At some complexity, that offset could also be shrunk from 32 bits to 20 bits (since the dictionary is =~ 800e3 bytes by assumption) using techniques like sequint in https://github.com/c-blake/adix in the table part . That would take the table to 256k*20bits = 640kB for a total of 1.5 MB, more than 4x smaller than my estimate for names. I don't know if any of the libs @mratsim mentioned do any of this. Maybe cello?
If you happen to have a very dynamic dictionary or otherwise care about "build time" more than space, then you could save 8..20 bits of hash code as a prefix compare to speed failed lookups/inserts for another 256..640 kB. (8 would still bypass almost all string comparisons on lookups, but 20 is needed to avoid hash() calls on table growth).

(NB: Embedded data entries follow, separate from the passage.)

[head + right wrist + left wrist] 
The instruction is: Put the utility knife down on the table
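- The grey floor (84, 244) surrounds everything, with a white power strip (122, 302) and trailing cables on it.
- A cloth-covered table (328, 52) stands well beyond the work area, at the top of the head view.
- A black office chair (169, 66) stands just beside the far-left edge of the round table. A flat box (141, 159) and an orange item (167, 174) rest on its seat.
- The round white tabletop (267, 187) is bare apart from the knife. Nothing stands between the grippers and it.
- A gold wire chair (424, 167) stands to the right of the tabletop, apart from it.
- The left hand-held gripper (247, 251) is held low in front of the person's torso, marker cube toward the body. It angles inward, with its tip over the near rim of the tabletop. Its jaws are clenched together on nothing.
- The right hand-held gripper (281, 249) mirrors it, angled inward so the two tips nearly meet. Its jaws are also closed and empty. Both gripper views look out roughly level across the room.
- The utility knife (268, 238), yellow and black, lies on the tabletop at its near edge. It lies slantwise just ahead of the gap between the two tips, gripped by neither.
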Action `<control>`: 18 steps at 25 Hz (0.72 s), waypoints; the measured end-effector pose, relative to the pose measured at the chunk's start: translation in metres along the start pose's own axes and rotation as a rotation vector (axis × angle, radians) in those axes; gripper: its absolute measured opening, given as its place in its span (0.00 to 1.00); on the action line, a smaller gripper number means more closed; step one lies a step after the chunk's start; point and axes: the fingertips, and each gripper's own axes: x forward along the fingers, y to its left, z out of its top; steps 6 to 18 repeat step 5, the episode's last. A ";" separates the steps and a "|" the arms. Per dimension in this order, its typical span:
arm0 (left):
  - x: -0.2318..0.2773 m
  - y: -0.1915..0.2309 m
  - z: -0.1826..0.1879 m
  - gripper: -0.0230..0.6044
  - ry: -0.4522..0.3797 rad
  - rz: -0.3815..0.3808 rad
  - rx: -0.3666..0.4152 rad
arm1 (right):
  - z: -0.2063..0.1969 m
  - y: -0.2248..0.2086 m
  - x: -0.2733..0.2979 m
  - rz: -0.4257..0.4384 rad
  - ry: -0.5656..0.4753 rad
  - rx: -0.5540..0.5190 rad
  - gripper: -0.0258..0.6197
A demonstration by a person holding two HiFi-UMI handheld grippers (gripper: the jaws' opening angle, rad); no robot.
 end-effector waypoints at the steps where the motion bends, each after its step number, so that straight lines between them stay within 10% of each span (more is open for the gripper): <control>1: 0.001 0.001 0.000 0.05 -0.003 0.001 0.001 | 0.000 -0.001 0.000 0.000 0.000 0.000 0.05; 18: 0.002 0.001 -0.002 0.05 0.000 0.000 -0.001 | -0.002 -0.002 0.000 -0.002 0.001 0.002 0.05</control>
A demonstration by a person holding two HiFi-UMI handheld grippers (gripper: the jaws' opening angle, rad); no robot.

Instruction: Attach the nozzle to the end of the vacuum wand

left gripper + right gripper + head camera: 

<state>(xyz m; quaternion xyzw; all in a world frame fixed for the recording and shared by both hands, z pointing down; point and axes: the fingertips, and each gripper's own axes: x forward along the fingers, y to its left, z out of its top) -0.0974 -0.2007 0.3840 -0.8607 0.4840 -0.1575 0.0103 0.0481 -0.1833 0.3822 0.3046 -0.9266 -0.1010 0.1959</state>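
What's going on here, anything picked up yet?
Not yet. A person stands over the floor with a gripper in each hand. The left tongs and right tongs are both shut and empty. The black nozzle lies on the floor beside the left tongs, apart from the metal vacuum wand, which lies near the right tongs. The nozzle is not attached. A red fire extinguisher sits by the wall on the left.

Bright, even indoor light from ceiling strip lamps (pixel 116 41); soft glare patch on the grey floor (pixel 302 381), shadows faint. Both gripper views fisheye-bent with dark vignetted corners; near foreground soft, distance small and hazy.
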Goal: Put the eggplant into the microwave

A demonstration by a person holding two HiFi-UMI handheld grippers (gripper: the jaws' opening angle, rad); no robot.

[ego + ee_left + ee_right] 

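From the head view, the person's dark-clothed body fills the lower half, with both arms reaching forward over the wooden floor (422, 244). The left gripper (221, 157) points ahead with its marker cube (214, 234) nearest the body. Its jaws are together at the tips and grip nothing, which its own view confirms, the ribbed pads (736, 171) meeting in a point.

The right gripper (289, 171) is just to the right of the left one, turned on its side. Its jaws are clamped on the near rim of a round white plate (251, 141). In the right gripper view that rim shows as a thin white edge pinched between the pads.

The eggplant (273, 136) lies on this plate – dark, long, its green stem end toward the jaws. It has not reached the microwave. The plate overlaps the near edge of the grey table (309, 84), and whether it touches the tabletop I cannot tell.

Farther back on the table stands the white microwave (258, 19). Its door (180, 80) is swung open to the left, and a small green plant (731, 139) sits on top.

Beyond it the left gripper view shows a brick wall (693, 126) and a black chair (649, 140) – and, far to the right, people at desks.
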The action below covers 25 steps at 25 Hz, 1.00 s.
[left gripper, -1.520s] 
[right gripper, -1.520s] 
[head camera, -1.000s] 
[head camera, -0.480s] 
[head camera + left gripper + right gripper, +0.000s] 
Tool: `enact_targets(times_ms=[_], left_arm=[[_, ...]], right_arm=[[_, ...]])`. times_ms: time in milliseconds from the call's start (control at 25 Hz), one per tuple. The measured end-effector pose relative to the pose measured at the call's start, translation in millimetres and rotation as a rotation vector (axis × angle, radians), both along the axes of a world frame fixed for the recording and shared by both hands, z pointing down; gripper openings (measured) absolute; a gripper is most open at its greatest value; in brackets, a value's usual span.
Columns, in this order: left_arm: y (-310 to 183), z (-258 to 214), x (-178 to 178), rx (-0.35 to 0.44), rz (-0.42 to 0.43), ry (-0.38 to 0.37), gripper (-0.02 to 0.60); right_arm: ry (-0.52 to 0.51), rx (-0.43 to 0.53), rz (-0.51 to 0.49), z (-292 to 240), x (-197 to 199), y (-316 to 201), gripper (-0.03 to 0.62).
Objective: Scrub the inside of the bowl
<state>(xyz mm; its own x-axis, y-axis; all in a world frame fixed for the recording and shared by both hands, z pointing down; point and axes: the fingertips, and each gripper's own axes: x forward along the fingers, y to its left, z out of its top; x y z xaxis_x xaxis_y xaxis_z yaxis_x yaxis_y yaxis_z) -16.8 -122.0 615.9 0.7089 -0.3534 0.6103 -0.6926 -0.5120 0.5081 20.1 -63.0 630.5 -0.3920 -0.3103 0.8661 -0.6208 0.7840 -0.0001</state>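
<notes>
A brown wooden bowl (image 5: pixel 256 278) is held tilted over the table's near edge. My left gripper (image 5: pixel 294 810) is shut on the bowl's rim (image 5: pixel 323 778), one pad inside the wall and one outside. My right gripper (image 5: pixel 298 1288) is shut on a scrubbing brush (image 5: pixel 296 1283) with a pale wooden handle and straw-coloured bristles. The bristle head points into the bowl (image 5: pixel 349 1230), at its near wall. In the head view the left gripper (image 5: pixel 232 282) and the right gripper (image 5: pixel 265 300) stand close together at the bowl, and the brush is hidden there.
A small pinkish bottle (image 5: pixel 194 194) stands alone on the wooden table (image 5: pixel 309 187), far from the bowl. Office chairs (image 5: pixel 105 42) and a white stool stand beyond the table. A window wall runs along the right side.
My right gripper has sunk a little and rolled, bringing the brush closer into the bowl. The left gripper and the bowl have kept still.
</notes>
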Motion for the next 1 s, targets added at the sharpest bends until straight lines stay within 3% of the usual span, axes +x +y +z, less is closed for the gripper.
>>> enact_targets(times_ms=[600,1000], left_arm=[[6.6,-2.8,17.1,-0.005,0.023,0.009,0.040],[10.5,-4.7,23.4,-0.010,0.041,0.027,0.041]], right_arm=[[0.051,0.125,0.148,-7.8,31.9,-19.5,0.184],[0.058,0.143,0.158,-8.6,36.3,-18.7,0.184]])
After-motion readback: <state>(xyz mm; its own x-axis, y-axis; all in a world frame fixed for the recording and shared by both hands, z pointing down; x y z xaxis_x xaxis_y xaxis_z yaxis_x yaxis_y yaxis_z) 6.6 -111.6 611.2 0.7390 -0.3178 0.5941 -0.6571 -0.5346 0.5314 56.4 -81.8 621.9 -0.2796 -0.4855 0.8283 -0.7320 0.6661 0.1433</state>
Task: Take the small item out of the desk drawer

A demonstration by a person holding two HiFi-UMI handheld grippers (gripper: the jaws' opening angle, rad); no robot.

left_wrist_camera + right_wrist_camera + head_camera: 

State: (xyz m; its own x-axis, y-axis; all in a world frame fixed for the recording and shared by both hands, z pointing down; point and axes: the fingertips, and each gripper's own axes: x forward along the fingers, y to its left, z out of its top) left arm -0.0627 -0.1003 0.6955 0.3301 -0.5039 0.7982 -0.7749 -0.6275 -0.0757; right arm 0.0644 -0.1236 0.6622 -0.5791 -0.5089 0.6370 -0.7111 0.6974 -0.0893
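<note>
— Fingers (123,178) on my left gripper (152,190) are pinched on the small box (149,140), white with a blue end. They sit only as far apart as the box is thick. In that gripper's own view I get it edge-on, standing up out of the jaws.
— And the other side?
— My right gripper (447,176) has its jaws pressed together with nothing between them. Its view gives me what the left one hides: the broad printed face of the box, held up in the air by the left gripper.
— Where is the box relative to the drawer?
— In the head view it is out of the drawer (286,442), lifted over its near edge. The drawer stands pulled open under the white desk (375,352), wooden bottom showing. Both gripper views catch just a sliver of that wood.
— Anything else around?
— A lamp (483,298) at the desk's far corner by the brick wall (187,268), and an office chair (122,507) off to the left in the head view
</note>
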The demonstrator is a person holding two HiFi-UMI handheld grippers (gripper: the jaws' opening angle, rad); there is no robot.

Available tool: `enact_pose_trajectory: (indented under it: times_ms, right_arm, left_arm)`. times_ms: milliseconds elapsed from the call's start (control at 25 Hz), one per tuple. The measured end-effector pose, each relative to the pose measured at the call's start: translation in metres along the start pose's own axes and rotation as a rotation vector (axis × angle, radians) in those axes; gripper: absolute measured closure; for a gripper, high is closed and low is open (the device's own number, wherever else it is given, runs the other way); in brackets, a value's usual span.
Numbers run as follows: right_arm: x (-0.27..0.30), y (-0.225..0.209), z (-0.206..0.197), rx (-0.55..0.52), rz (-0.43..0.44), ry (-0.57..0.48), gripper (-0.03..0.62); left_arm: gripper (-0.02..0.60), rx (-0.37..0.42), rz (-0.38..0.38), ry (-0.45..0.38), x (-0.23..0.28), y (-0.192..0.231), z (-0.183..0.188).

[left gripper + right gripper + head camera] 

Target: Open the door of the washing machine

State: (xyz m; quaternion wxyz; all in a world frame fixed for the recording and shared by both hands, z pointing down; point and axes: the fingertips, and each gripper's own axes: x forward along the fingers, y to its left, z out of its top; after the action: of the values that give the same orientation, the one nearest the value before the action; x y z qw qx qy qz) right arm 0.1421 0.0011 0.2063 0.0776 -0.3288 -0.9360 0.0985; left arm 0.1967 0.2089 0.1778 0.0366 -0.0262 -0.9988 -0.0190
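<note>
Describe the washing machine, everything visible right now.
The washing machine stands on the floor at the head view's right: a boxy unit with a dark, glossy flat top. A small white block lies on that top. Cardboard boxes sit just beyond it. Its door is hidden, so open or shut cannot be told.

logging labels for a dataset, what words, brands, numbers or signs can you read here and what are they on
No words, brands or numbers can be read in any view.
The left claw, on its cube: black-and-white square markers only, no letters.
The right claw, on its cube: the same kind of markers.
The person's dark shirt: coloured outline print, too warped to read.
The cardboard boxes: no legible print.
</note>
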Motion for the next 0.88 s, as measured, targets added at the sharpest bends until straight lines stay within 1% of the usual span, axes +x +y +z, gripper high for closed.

This is sort of a first step along the lines I was suggesting:
import tables
type
Strings = object
strings*: string
str2ix*: Table[string, int32]
proc put*(s: var Strings, x: string) =
let n = s.strings.len.int32
if s.str2ix.mgetOrPut(x, n) == n:
s.strings.add x & "\0"
proc c_strlen(s: cstring): csize_t {.
importc: "strlen", header: "<string.h>" .}
proc str*(s: var Strings, i: int32): string =
let n = s.strings[i].addr.c_strlen
result.setLen n # this does the zero byte for us
copyMem result[0].addr, s.strings[i].addr, n
when isMainModule:
var s: Strings
s.put "two"; s.put "does"; s.put "use"; s.put "two"
echo s.str2ix
echo s.str(9)
Then
$ nim r intern.nim
{"use": 9, "does": 4, "two": 0}
use
Of course, you get sparse indices (0, 4, 9) not a dense (0,1,2) word numbering this way, but this was unspecified by @Serge's question. Sparse indices are already "fast like integers" and so may be all you really need. If you need dense numbers, you could do more metadata like another seq to map word to offset { also used in the customized table to avoid string, etc. }
There are many succint representations like tries, Nim's own critbits, .., but I doubt they are much smaller (if not bigger) and are likely slower in practice than the above simple idea, and they are often substantially more complex to code.